**Task requirements**
The copy you give must match the listing below exactly and contain no pictures.

**Dataset extract**
--
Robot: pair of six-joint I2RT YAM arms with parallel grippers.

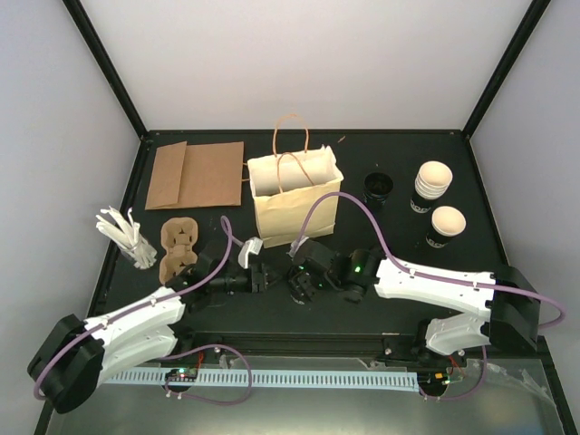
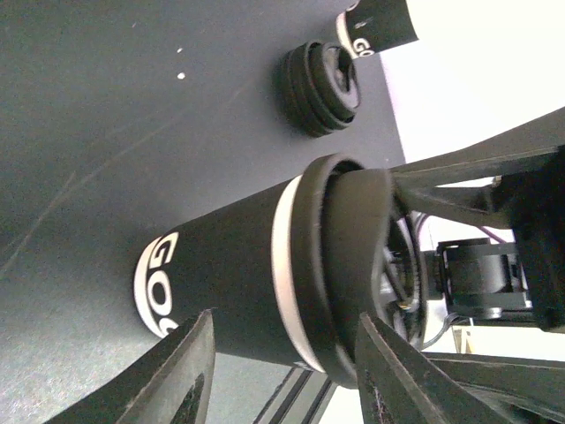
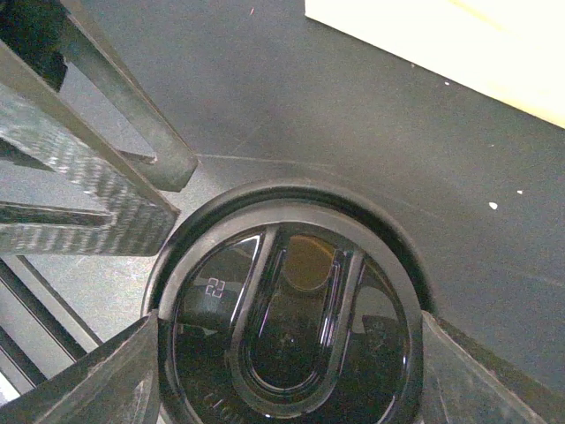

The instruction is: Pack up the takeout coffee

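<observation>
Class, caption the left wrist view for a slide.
Left end effector grips a black cup wearing its lid; spare lids behind.

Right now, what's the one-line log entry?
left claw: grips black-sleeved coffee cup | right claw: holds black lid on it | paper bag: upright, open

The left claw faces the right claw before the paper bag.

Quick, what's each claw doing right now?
Left gripper: closed on the coffee cup.
Right gripper: closed on the black lid at that cup's mouth.
</observation>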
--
**Finished task**
Robot: pair of six-joint I2RT YAM arms with parallel grippers.


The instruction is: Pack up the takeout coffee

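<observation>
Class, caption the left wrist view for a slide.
Left end effector grips a black cup wearing its lid; spare lids behind.

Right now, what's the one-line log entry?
left claw: grips black-sleeved coffee cup | right claw: holds black lid on it | paper bag: upright, open

The left claw faces the right claw before the paper bag.

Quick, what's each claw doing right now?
Left gripper: closed on the coffee cup.
Right gripper: closed on the black lid at that cup's mouth.
</observation>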

This concludes the answer.